The UP3 is the direct successor to the UP 24, and like previous Jawbone UP trackers, it’s worn around the wrist and has a battery life measured in days — seven, when it first hits the market, and previous Jawbone products have received updates that improve battery life. Physically, it’s a more refined version of the UP24, with lights and a capacitive touch sensor on the top of the band, and a slightly slimmer profile that hugs the wrist better. It’s got a new magnetic charger, too.

It adds two new sensors to the familiar accelerometer: Sensors for measuring skin and ambient temperature, and four tiny contacts that make up a bioimpediance sensor. Unlike other fitness trackers, Jawbone hasn’t added an optical heart rate monitor to its wristband. But the new bioimpediance sensor on the UP3 will eventually allow Jawbone to track heart rate. To start, users will be able to track their resting heart rate — taken first thing in the morning because Jawbone can sense when a user wakes up — and eventually the UP3 will be able to provide heart rate information on demand.


The UP3 also builds on the sleep tracking features of previous Jawbone trackers, which were limited to data from an accelerometer. Using information from the new sensors, the UP app will have an improved sleep tracking interface, which has charts and specifies how much REM, deep, and light sleep a user gets. The bioimpediance sensor also opens the door for Jawbone’s app to quantify and track fatigue, stress and even hydration.


Jawbone UP3 clasp — it feels solid on the wrist but putting it on for the first time might be tricky

One of the most divisive aspects of the UP3 will be its new clasp. As opposed to the UP24, which came in three sizes, the UP3 is one-size-fits-all, and uses a new fastening mechanism that has a hook go into the band horizontally. It’s supposed to reduce pain and discomfort, but appeared to me to be overly fiddly — especially compared with the elegance of the UP24, which doesn’t even have a clasp.


Jawbone UP Move

Jawbone’s other tracker isn’t necessarily worn around the wrist, although it can be with an optional band. The UP Move is a disc-shaped accelerometer step tracker that can sync with the UP app as well as display your progress toward your step goal in lights. In terms of features, it will match the fitness tracking capabilities of the UP24 but lacks notifications and IFTTT integration. In concept, it is similar to the Misfit Flash, another disc-shaped activity tracker that costs $50. The Jawbone UP Move won’t require daily charging — it’s got a built-in battery that should last six months before it needs to be replaced.

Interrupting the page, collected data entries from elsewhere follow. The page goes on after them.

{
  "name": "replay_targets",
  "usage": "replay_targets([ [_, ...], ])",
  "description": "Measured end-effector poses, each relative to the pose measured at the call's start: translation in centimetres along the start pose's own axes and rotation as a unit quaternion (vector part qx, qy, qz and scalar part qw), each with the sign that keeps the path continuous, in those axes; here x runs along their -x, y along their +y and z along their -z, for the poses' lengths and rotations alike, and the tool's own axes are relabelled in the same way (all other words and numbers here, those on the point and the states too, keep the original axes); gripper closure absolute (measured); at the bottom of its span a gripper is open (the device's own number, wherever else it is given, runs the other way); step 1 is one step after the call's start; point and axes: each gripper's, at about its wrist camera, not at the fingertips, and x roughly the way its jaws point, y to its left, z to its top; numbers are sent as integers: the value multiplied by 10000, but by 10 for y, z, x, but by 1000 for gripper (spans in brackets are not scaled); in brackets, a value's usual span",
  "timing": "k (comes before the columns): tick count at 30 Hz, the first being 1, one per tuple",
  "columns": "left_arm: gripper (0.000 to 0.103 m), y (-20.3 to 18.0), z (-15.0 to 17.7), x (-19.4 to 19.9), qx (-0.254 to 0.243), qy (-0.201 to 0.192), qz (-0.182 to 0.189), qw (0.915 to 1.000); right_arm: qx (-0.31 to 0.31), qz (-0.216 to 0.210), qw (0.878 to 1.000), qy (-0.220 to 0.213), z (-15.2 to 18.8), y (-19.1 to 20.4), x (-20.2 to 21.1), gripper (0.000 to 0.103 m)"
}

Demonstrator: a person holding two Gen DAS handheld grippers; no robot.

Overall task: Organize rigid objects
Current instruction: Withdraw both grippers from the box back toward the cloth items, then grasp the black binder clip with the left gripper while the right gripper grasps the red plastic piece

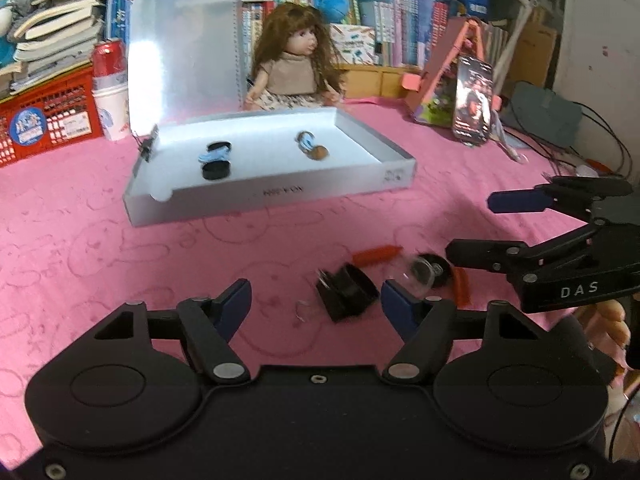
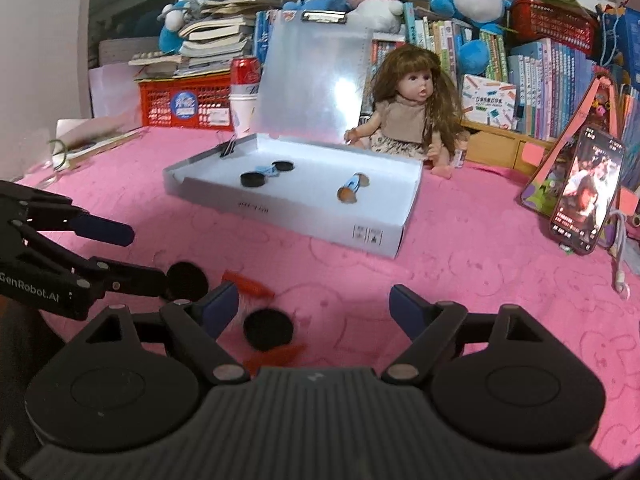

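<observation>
- We saw the white box [image 1: 280,196] lying open on the pink cloth [image 1: 100,248], its lid [image 1: 184,52] propped upright behind it.
- Inside the box we counted two black round caps [image 1: 216,169] joined by a light blue piece, and farther right a brown round piece [image 1: 319,153] with a blue-and-clear part.
- A black binder clip [image 2: 227,148] sat on the box's left wall.
- In front of the box, on the cloth, lay loose black discs [image 2: 268,329] and orange sticks [image 1: 376,255].
- Our left gripper [image 1: 316,300] stood with jaws apart, empty, just above a black piece [image 1: 347,292].
- Our right gripper [image 2: 314,304] was spread wide, holding nothing, one disc near its left finger.
- A doll [image 2: 404,116] sat behind the box.
</observation>
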Motion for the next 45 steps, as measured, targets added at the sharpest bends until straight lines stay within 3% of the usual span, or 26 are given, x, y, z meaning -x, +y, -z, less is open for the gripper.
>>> replay_targets([
  [6,56,-6,6,-7,-12,136,111,9998,196,-172,9995,162,13,2,-1,14],
  [11,61,-7,6,-15,16,197,-34,9998,377,-237,9988,218,20,7,0,14],
  [16,62,5,4,-18,159,175,-333,9992,465,-245,9983,272,23,10,-2,14],
  [22,63,19,1,-22,157,116,-1052,9943,534,-224,9978,327,24,11,-5,15],
  [27,64,21,0,-14,180,-30,-726,9972,549,-150,9979,314,23,12,-7,22],
  [33,64,10,-2,-22,161,7,-598,9981,482,-197,9981,319,24,11,-7,26],
  [38,64,13,-4,-34,276,80,-710,9971,422,-256,9983,324,25,8,-6,26],
  [45,63,34,-6,-32,393,98,-1156,9925,317,-304,9985,314,26,5,-6,26],
])
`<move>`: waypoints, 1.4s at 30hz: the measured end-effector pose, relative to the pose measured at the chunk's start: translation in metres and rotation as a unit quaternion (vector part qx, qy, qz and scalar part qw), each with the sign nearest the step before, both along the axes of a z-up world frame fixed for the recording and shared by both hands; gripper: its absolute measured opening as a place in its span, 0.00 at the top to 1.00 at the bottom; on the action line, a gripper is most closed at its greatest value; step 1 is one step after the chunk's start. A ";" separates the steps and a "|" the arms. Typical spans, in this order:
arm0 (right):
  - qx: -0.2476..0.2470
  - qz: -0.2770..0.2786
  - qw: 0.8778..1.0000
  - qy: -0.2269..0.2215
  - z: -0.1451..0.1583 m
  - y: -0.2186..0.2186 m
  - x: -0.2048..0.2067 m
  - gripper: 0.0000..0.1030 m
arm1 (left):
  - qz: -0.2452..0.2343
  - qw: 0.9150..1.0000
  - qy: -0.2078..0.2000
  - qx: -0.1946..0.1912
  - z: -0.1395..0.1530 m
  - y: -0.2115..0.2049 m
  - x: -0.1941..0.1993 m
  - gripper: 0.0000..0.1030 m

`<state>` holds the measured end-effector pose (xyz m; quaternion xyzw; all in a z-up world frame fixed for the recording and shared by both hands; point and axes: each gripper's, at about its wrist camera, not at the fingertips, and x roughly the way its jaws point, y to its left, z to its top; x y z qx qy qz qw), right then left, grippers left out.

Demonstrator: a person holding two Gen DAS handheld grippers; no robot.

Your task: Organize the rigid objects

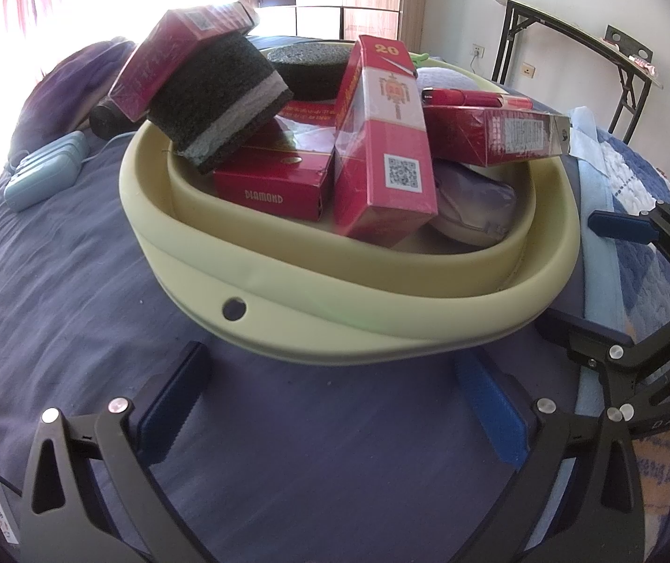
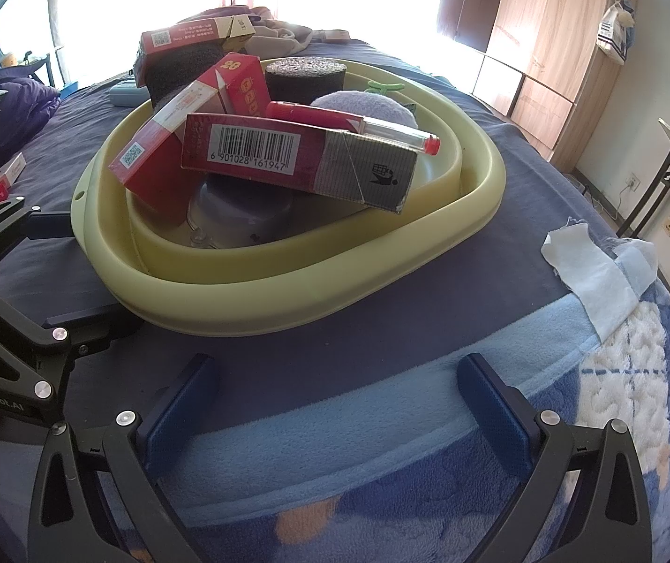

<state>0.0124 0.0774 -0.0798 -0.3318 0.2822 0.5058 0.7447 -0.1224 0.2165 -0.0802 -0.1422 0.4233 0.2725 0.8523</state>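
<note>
Item: pale green basin (image 1: 335, 328), set on a bed w/ dark blue sheet (image 1: 77, 281); seen from both wrist views, filled above rim w/ rigid objects. Contents: red box marked "DIAMOND" (image 1: 271, 183), lying flat near front wall in left view; tall red box w/ "20" and QR code (image 1: 384, 140), stood on end, tilted, leaning beside it; red box w/ barcode (image 2: 297, 162), laid across the pile, one end over the rim; red lighter (image 2: 353, 124), rested on top of that box; dark sponge w/ grey layer (image 1: 217, 103), propped on the basin edge; another red box (image 1: 180, 47), leaned against the sponge's far side; dark foam cylinder (image 2: 304, 79) at back; lilac soft item (image 2: 363, 105) behind the lighter; grey rounded item (image 2: 241, 211) at bottom, partly hidden. Outside basin: light blue case (image 1: 44, 173) on the sheet, well apart to the left; small red-white box (image 2: 4, 178) on the sheet, far side; white paper strip (image 2: 592, 267) on a blue patterned blanket (image 2: 428, 469). Left gripper (image 1: 330, 408): fingers spread wide, nothing held, hovered just before the basin's front wall. Right gripper (image 2: 335, 408): fingers spread wide, nothing held, positioned over the blanket near the basin.
</note>
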 end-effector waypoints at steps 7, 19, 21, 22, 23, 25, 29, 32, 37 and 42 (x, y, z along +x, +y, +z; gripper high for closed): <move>0.000 0.000 1.000 0.000 0.000 0.000 0.000 0.00 | 0.000 1.000 0.000 0.000 0.000 0.000 0.000 0.00; 0.000 0.000 1.000 0.000 0.000 0.000 0.001 0.00 | 0.000 1.000 -0.002 -0.001 0.000 0.000 -0.001 0.00; 0.000 0.000 1.000 0.000 0.000 0.000 0.001 0.00 | 0.000 1.000 -0.002 0.000 0.000 0.000 -0.001 0.00; 0.000 0.000 1.000 0.000 0.000 0.000 0.001 0.00 | 0.000 1.000 -0.002 0.000 0.000 0.000 0.000 0.00; 0.000 0.000 1.000 0.000 0.000 0.000 0.001 0.00 | 0.000 1.000 -0.001 0.001 0.000 -0.001 -0.001 0.00; 0.000 0.000 1.000 0.000 0.000 0.000 0.001 0.00 | -0.001 1.000 0.000 0.003 0.000 -0.001 0.000 0.00; 0.000 0.000 1.000 -0.001 0.000 0.000 0.000 0.00 | -0.001 1.000 -0.002 0.001 0.000 -0.001 0.000 0.00; 0.001 0.000 1.000 0.003 0.001 -0.001 0.003 0.00 | -0.001 1.000 -0.002 0.001 0.000 -0.001 -0.001 0.00; 0.000 0.000 1.000 0.001 0.001 -0.001 0.001 0.00 | -0.002 1.000 0.000 0.000 0.000 0.000 -0.001 0.00; 0.000 0.000 1.000 0.001 0.001 0.000 -0.001 0.00 | -0.003 1.000 -0.001 -0.003 0.001 0.000 0.000 0.00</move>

Jawbone’s products are designed by Yves Behar, and they largely reflect his design sensibility: That once used, good design should become almost invisible to the wearer. That’s why the UP3 has a seven-day battery life, for instance, so there are fewer reasons to fiddle with it and the user can forget about it and wear it to sleep or in the shower. If you’ve got questions about his “invisible design” approach to wearable technology and Jawbone, Behar is going to be speaking at Gigaom’s Roadmap design conference this November.

The Jawbone UP Move will cost $49.99 and the UP3 will cost $179.99 when they go on sale “later this year,” although Jawbone isn’t providing an exact date. The existing Jawbone UP24 tracker isn’t going anywhere, and pricing-wise, it will fit comfortably in between the two new trackers at $130.